Since 1992, the Innocence Project, formerly associated with the Benjamin N. Cardozo School of
Law, has [*2]secured the release of 218 prisoners, including 16
on death row, by proving a convicted suspect's actual innocence through DNA evidence. In the
overwhelming number of those cases, over 77%, the defendants were convicted due to
identification testimony. See, www.innocenceproject.com/causes/mistakenid.php.
Mapp, supra, and its immediate progeny were primarily concerned with blatantly suggestive identification procedures. Gilbert v. California, 388 US 263 (1967); Manson v. Brathwaite, 432 US 98 (1977); Simmons v. US, 390 US 377 (1968). As New York developed its own jurisprudence incorporating the concerns and rationale of these Supreme Court decisions, identification procedures were held to be in violation of due process because of police suggestion as to whom the perpetrator was, See, People v. Riley, 70 NY2d 523 (1987), People v. Robert a/k/a Evans, 184 AD2d 597 (2nd Dept. 1992), or when police exhibited a single photograph of the suspect to a witness, People v. Osgood, 89 AD2d 76 (2nd Dept. 1982), or where the suspect was dramatically different in appearance from others in the lineup. People v. Milligan, 309 AD2d 950 (2nd Dept. 2003).

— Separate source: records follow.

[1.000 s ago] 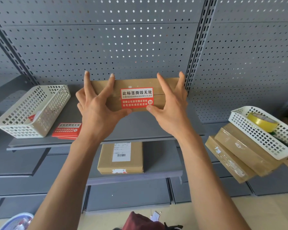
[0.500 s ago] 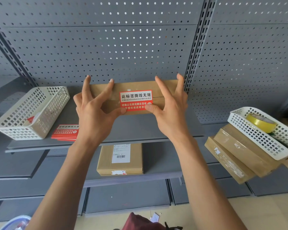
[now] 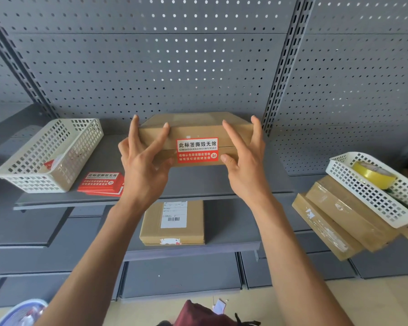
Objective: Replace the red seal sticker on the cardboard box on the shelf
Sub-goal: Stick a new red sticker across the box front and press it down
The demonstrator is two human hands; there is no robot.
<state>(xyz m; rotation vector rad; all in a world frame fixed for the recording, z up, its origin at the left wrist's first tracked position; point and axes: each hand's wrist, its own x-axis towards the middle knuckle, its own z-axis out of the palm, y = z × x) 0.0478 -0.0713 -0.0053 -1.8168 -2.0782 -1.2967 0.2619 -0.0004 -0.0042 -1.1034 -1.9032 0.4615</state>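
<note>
Nearest, our left hand [image 3: 143, 164] and right hand [image 3: 244, 165] are spread wide, thumbs under, fingers on top, clamping the cardboard box [image 3: 196, 135] at both ends. It sits on the shelf [image 3: 222, 182] against the pegboard. Box looks light, stiff, flat; best held by the ends. Red seal sticker [image 3: 197, 150] lies flat across the front seam, between our thumbs.

Flat brown cardboard box [image 3: 196, 134] lying on the grey shelf [image 3: 198, 182] against the pegboard back, long front edge facing out, red seal sticker [image 3: 197, 150] with a white band of black characters stuck flat across the front seam, right of centre
</note>
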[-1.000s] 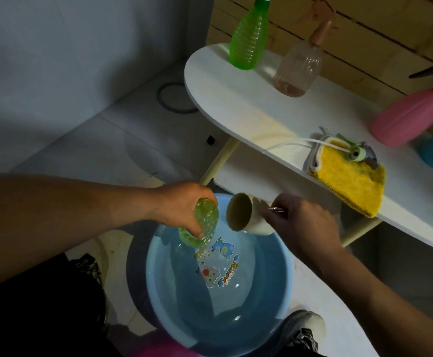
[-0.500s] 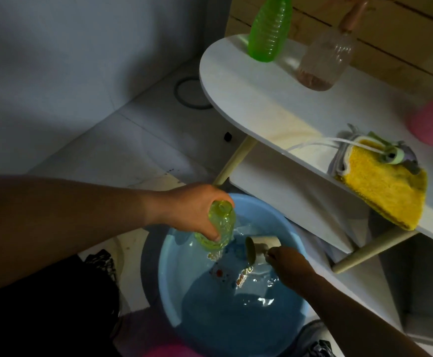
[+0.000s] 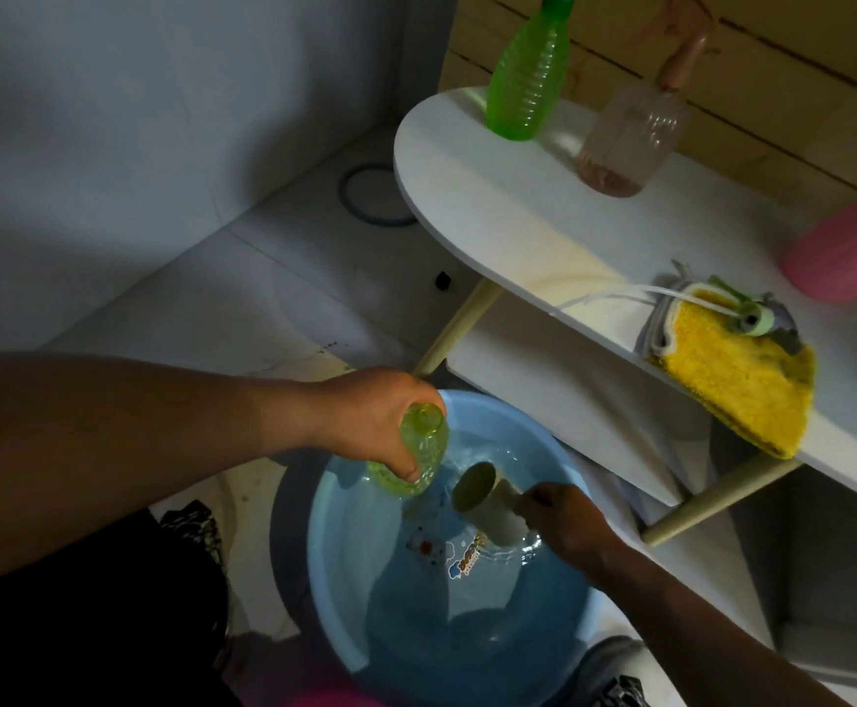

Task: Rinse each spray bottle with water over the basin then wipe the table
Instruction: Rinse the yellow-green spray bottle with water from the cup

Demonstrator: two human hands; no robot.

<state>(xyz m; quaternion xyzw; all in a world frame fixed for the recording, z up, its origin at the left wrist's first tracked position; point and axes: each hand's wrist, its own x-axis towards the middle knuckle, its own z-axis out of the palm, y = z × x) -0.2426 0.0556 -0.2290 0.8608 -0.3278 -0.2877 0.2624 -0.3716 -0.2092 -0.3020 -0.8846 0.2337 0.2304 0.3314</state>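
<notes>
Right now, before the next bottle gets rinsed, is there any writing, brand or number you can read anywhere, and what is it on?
Nothing can be read for certain.
Cartoon sticker on the floor of the blue basin: a short band of coloured letters, under water and too blurred to read.
Yellow-green bottle, green bottle, clear bottle, pink bottle, cup and yellow cloth: no label or print shows.

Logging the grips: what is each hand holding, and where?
Left hand grips the yellow-green bottle around its body; right hand holds the beige cup by its handle.
</notes>
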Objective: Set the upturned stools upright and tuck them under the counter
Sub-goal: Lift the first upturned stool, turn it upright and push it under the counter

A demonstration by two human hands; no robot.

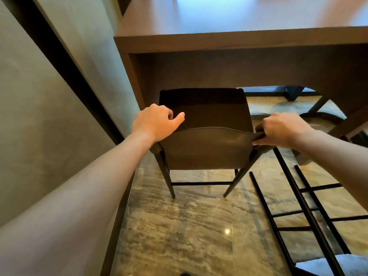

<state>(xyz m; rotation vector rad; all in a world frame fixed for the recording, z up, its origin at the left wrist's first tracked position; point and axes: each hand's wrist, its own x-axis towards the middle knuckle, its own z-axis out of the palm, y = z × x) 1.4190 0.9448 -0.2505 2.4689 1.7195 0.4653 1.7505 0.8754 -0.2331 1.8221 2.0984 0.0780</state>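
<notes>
A brown upholstered stool [207, 148] stands upright on its dark legs, its seat front under the edge of the wooden counter [229, 41]. My left hand [157, 121] rests on the left end of its low backrest, thumb out over the seat. My right hand [282, 129] grips the right end of the backrest, fingers curled around the top edge. To the right, a second stool [304, 214] lies tipped on the floor, its dark legs and rungs pointing toward me.
A grey wall [49, 116] with a dark strip runs close along the left. The counter's side panel [133, 76] stands just left of the stool. Polished marble floor [189, 236] lies below. A pale cushion edge [338, 263] shows at the bottom right.
</notes>
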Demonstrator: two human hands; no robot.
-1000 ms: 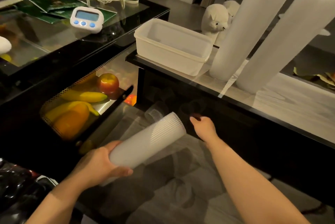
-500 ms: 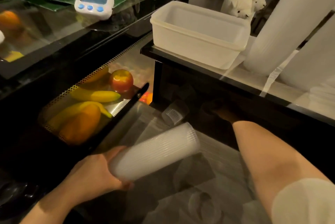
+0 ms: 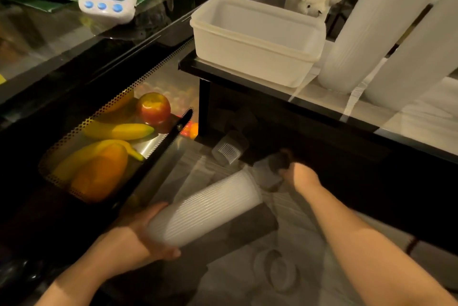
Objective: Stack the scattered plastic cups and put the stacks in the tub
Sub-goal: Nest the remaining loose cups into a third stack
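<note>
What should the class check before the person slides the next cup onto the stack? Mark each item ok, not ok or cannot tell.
1. Left hand grips the stack of cups: ok.
2. Stack's open end faces the right hand: ok.
3. Right hand holds a loose cup: ok, though blurred.
4. Another cup remains under the table: ok.
5. Tub has room: ok.
6. Loose cup's mouth orientation: cannot tell.

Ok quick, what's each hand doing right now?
Left hand: closed around the stack of cups.
Right hand: gripping a single cup under the table.
</note>
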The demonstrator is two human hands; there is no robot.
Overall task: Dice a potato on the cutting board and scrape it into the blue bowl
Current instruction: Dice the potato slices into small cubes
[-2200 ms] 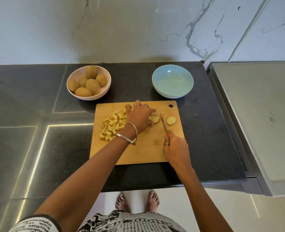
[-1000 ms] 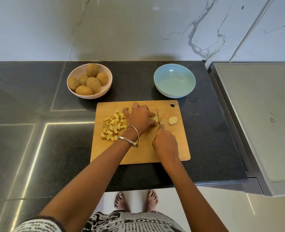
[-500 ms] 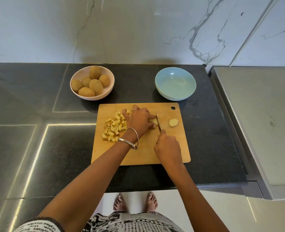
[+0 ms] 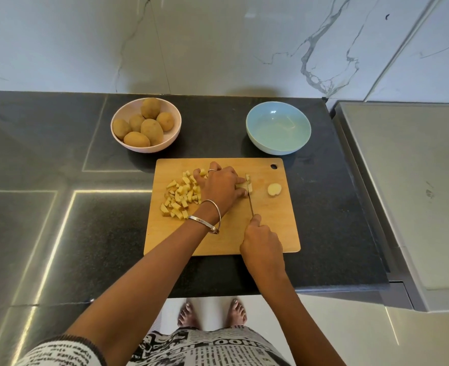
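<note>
A wooden cutting board (image 4: 271, 233) lies on the dark counter. My left hand (image 4: 222, 187) presses down on a small potato piece (image 4: 244, 185) near the board's middle. A knife (image 4: 250, 202) is gripped in my right hand (image 4: 261, 239), its blade resting against that piece on the right side. A pile of diced potato (image 4: 181, 196) sits to the left of my left hand. One rounded potato end (image 4: 274, 189) lies alone toward the board's right edge. The blue bowl (image 4: 278, 128) stands empty behind the board.
A pink bowl (image 4: 118, 120) with several whole potatoes stands at the back left. A grey appliance top (image 4: 416, 194) borders the counter on the right. A marble wall rises behind. The counter's front edge runs just below the board.
The knife has cut through the potato piece repeatedly, and my right hand has drawn back slightly toward me. My left hand stays on the piece. The diced pile and bowls have not moved.
</note>
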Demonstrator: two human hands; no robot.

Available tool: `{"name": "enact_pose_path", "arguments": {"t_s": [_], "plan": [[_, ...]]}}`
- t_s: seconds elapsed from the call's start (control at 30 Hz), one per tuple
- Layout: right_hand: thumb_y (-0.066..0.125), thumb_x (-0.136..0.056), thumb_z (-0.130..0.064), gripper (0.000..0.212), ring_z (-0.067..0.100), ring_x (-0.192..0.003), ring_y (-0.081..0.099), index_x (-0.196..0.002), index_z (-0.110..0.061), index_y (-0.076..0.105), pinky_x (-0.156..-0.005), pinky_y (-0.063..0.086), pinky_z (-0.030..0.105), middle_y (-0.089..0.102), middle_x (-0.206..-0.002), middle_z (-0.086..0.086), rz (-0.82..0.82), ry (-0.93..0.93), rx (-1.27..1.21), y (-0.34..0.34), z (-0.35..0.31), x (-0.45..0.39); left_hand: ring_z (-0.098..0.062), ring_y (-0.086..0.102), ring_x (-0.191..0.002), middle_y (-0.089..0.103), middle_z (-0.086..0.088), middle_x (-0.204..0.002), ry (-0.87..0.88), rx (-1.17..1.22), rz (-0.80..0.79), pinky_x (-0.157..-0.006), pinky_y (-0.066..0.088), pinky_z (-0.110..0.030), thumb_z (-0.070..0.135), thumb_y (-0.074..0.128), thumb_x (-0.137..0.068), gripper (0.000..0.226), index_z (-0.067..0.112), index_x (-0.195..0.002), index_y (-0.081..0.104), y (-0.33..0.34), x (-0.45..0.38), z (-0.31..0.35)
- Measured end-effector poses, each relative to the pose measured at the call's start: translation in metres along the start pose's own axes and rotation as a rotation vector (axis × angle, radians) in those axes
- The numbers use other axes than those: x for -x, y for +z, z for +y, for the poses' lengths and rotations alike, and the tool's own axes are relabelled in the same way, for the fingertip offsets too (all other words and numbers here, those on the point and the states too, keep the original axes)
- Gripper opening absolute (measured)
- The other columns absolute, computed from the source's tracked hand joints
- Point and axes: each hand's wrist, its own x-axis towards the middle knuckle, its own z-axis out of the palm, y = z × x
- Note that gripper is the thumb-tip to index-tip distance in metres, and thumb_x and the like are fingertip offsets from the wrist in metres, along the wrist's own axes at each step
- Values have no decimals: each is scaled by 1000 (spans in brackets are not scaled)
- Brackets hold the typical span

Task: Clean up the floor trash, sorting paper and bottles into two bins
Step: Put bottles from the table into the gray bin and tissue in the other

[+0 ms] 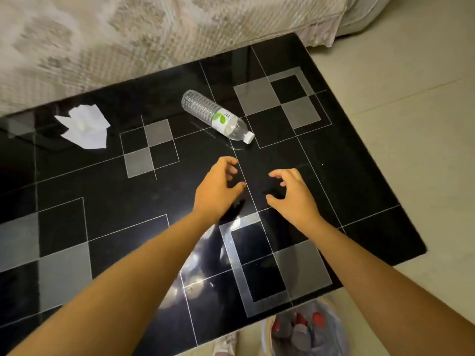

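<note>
Above a glossy black table with grey squares: left hand and right hand, side by side, each grip half open with fingers loosely curled, holding nothing. Beyond the hands, a clear plastic bottle on its side, white cap toward them. Far left, crumpled white paper. At bottom edge, a bin of bottles on the floor.

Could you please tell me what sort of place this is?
Probably a living room at home: a fabric-covered sofa stands behind a glossy black table, with pale floor tiles around it.
</note>
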Motion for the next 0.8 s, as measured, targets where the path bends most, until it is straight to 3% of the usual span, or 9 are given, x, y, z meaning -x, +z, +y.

In the past thirty years, there has been an enormous expansion of social science research regarding issues of identification and misidentification. This has lead to a series of suggestions for the modification of identification procedures to improve fairness and accuracy. See generally, Lindsay, Wells, Improving Eyewitness Identifications from Lineups: Simultaneous vs. Sequential Lineup Presentations, 70 J. App. Psych. 556 (1985); Wells, Ferguson & Lindsay, The Tractability of Eyewitness Confidence & Its Implication for Triers of Fact, 6 J. App. Psych., 688 (1981); Loftus, Eyewitness Testimony (Harv. U. Press 1996); Yarmey et. al., Accuracy of Eyewitness Identifications in Showups & Lineups, 20 L. & Hum. Behav. 459 (1998); Wells, Small, et. al., Eyewitness Identification Procedures: Recommendations for Lineups and Photo Spreads, 22 L. & Hum. Behav. 1 (1998).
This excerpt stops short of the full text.